> Work required
Pictures stay out; everything else in the records gets transcribed exactly.

> Input data
———
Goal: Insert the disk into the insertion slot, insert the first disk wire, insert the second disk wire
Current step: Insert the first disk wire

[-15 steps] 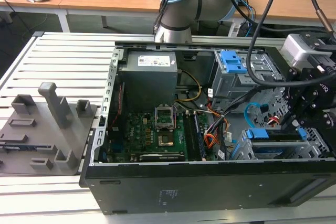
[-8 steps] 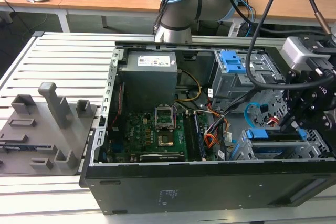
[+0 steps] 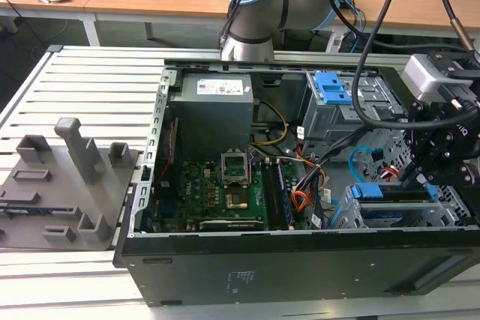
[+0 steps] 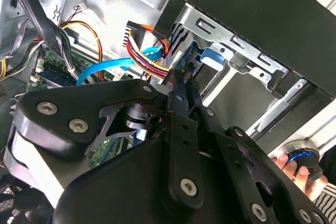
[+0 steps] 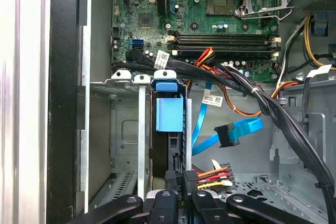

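Aluminium slatted surface [image 3: 90,73] carries the open black computer case [image 3: 300,267], lying on its side with the green motherboard [image 5: 210,3] exposed.

Insertion slot [image 5: 122,124], the low perforated grey cage, sits at the case's end toward the exterior view's right, below the taller cage with the blue latch [image 3: 331,86]. Disk [image 5: 169,114] sits in its bay, blue carrier tab facing out and flush between the cage rails. By the look of it, the first step is done.

Tool [image 5: 181,184] is down at the disk's connector end. In the second wrist view its fingers [image 4: 181,93] stand pressed together on a flat black plug, so I judge it clenched on the first disk wire [image 5: 214,176]. The red, orange and yellow strands fan out from right beside the fingertips. The plug is at the disk's edge or touching it; whether it is fully seated I cannot tell, as the fingers cover the joint. The second step looks to be in progress, not confirmed.

Second disk wire [image 5: 239,129] hangs free — the light-blue ribbon loops through the open space beside the slot. Its small black plug [image 5: 227,136] is clear of the disk and touches nothing, so the third step is not yet done.
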`<act>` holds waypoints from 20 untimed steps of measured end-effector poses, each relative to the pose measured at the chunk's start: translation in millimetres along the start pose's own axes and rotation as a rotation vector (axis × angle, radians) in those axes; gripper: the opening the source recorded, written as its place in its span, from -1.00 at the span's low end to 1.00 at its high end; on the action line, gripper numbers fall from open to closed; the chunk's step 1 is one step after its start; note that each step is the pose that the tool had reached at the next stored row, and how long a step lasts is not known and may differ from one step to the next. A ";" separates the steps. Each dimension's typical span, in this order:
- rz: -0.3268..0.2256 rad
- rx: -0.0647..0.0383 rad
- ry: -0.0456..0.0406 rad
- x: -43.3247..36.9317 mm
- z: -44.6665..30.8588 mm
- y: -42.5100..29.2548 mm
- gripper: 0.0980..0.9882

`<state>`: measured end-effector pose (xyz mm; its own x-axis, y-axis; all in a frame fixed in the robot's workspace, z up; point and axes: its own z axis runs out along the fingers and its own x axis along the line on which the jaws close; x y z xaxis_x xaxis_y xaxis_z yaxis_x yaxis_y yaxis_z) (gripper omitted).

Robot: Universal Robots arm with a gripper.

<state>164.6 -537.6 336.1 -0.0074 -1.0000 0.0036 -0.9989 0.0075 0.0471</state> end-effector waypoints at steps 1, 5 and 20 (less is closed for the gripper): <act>0.000 0.000 0.0001 0.0 0.0 0.0 -0.85; 0.000 0.000 -0.0001 0.0 0.0 -0.1 -0.68; 0.000 0.000 -0.0001 -2.8 -41.3 1.9 -0.98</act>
<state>164.7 -534.7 377.4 -0.0073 -1.0000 0.0035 -0.9989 0.0074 0.0471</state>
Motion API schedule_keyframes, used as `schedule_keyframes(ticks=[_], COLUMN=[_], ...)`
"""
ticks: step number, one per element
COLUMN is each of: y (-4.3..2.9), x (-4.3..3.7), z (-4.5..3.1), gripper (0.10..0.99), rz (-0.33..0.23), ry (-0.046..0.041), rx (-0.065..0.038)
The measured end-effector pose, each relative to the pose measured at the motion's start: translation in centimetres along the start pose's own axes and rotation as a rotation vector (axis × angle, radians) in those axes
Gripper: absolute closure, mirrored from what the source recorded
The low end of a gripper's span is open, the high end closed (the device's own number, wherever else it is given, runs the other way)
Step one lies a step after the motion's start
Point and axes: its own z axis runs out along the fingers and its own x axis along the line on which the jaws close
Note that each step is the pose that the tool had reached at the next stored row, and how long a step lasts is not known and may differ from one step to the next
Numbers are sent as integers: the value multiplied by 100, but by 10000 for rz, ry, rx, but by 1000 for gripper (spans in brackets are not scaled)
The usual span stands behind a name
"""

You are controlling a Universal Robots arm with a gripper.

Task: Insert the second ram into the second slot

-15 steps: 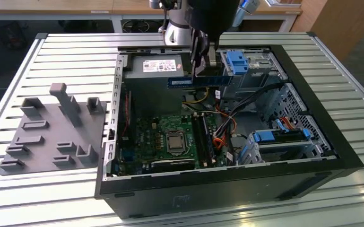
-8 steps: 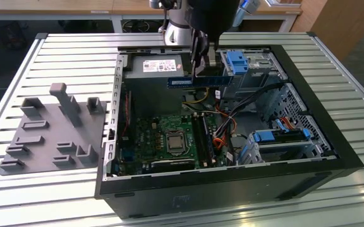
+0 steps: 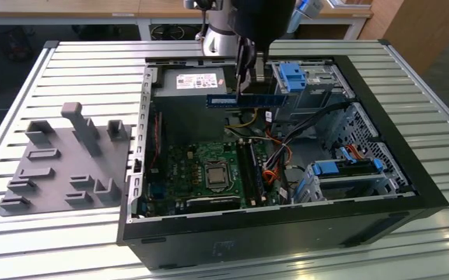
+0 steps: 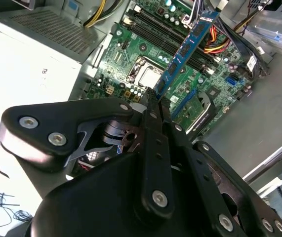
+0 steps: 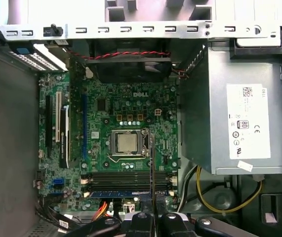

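Exterior view: an open computer case [image 3: 248, 239] lay on its side on a slatted table [image 3: 92, 64], and a grey fixture [image 3: 61, 157] rested beside it at the exterior view's left.
Gripper: the gripper [image 3: 248, 90] hung above the case interior, jaws clenched on the second ram [image 3: 267, 100].
Second ram: it was held level, pinched near the middle of its length, well above the motherboard [image 3: 209, 169] and touching nothing else.
Second wrist view: the second ram [image 4: 185, 49] reached out from the gripper [image 4: 153, 106] as a blue strip with a row of dark chips along one face.
First wrist view: the second ram [image 5: 151, 163] appeared edge-on as a thin line running out from the gripper [image 5: 151, 217].
Memory slots: the memory slots [image 5: 126, 177] sat next to the processor socket [image 5: 127, 143]; the held strip lay crosswise to them.
Slot bank edge: a blue strip [image 5: 126, 193] ran along the side farthest from the socket.
Power supply: the power supply [image 5: 220, 108] sat beside the motherboard.
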Motion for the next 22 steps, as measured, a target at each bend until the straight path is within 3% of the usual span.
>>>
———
> Answer to this exercise
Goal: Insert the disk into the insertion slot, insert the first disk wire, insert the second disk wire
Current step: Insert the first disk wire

[-15 steps] 
[-8 steps] 
[+0 steps] 
[+0 steps] 
[+0 steps] 

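Aluminium slatted surface [image 3: 90,73] carries the open black computer case [image 3: 300,267], lying on its side with the green motherboard [image 5: 210,3] exposed.

Insertion slot [image 5: 122,124], the low perforated grey cage, sits at the case's end toward the exterior view's right, below the taller cage with the blue latch [image 3: 331,86]. Disk [image 5: 169,114] sits in its bay, blue carrier tab facing out and flush between the cage rails. By the look of it, the first step is done.

Tool [image 5: 181,184] is down at the disk's connector end. In the second wrist view its fingers [image 4: 181,93] stand pressed together on a flat black plug, so I judge it clenched on the first disk wire [image 5: 214,176]. The red, orange and yellow strands fan out from right beside the fingertips. The plug is at the disk's edge or touching it; whether it is fully seated I cannot tell, as the fingers cover the joint. The second step looks to be in progress, not confirmed.

Second disk wire [image 5: 239,129] hangs free — the light-blue ribbon loops through the open space beside the slot. Its small black plug [image 5: 227,136] is clear of the disk and touches nothing, so the third step is not yet done.
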`<act>` holds waypoints from 20 untimed steps of measured end-effector poses, each relative to the pose measured at the chunk's start: translation in millimetres along the start pose's own axes and rotation as a rotation vector (axis × angle, radians) in those axes; gripper: the opening the source recorded, written as its place in its span, from -1.00 at the span's low end to 1.00 at its high end; on the action line, gripper numbers fall from open to closed; the chunk's step 1 is one step after its start; note that each step is the pose that the tool had reached at the next stored row, and how long a step lasts is not known and may differ from one step to the next. A ";" separates the steps. Each dimension's typical span, in this order:
- rz: -0.3268..0.2256 rad
- rx: -0.0647..0.0383 rad
- ry: -0.0456..0.0406 rad
- x: -43.3247..36.9317 mm
- z: -44.6665..30.8588 mm
- y: -42.5100..29.2548 mm
- gripper: 0.0980..0.9882

`<state>`: measured end-effector pose (xyz mm; its own x-axis, y-axis; all in a frame fixed in the robot's workspace, z up; point and axes: its own z axis runs out along the fingers and its own x axis along the line on which the jaws close; x y z xaxis_x xaxis_y xaxis_z yaxis_x yaxis_y yaxis_z) (gripper omitted).

Robot: Universal Robots arm with a gripper.

<state>164.6 -537.6 336.1 -0.0074 -1.0000 0.0036 -0.9989 0.0075 0.0471</state> end-effector waypoints at steps 1, 5 and 20 (less is closed for the gripper): <act>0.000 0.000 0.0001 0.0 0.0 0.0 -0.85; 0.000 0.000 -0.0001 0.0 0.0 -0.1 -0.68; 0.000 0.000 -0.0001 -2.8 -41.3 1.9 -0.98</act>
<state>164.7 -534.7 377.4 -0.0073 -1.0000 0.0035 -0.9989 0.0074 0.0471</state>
Motion API schedule_keyframes, used as `schedule_keyframes(ticks=[_], COLUMN=[_], ...)`
"""
ticks: step number, one per element
COLUMN is each of: y (-4.3..2.9), x (-4.3..3.7), z (-4.5..3.1), gripper (0.10..0.99), rz (-0.33..0.23), ry (-0.046..0.041), rx (-0.065..0.038)
The measured end-effector pose, each relative to the pose measured at the motion's start: translation in centimetres along the start pose's own axes and rotation as a rotation vector (axis × angle, radians) in those axes
Gripper: absolute closure, mirrored from what the source recorded
The low end of a gripper's span is open, the high end closed (the device's own number, wherever else it is given, runs the other way)
Step one lies a step after the motion's start
Point and axes: its own z axis runs out along the fingers and its own x axis along the line on which the jaws close
Note that each step is the pose that the tool had reached at the next stored row, and how long a step lasts is not known and may differ from one step to the next
Numbers are sent as integers: the value multiplied by 100, but by 10000 for rz, ry, rx, but by 1000 for gripper (spans in brackets are not scaled)
The usual span stands behind a name
"""

You are controlling a Universal Robots arm with a gripper.

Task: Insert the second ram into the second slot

-15 steps: 
-8 steps: 
+0 steps: 
+0 steps: 
+0 steps: 

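Exterior view: an open computer case [image 3: 248, 239] lay on its side on a slatted table [image 3: 92, 64], and a grey fixture [image 3: 61, 157] rested beside it at the exterior view's left.
Gripper: the gripper [image 3: 248, 90] hung above the case interior, jaws clenched on the second ram [image 3: 267, 100].
Second ram: it was held level, pinched near the middle of its length, well above the motherboard [image 3: 209, 169] and touching nothing else.
Second wrist view: the second ram [image 4: 185, 49] reached out from the gripper [image 4: 153, 106] as a blue strip with a row of dark chips along one face.
First wrist view: the second ram [image 5: 151, 163] appeared edge-on as a thin line running out from the gripper [image 5: 151, 217].
Memory slots: the memory slots [image 5: 126, 177] sat next to the processor socket [image 5: 127, 143]; the held strip lay crosswise to them.
Slot bank edge: a blue strip [image 5: 126, 193] ran along the side farthest from the socket.
Power supply: the power supply [image 5: 220, 108] sat beside the motherboard.
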Motion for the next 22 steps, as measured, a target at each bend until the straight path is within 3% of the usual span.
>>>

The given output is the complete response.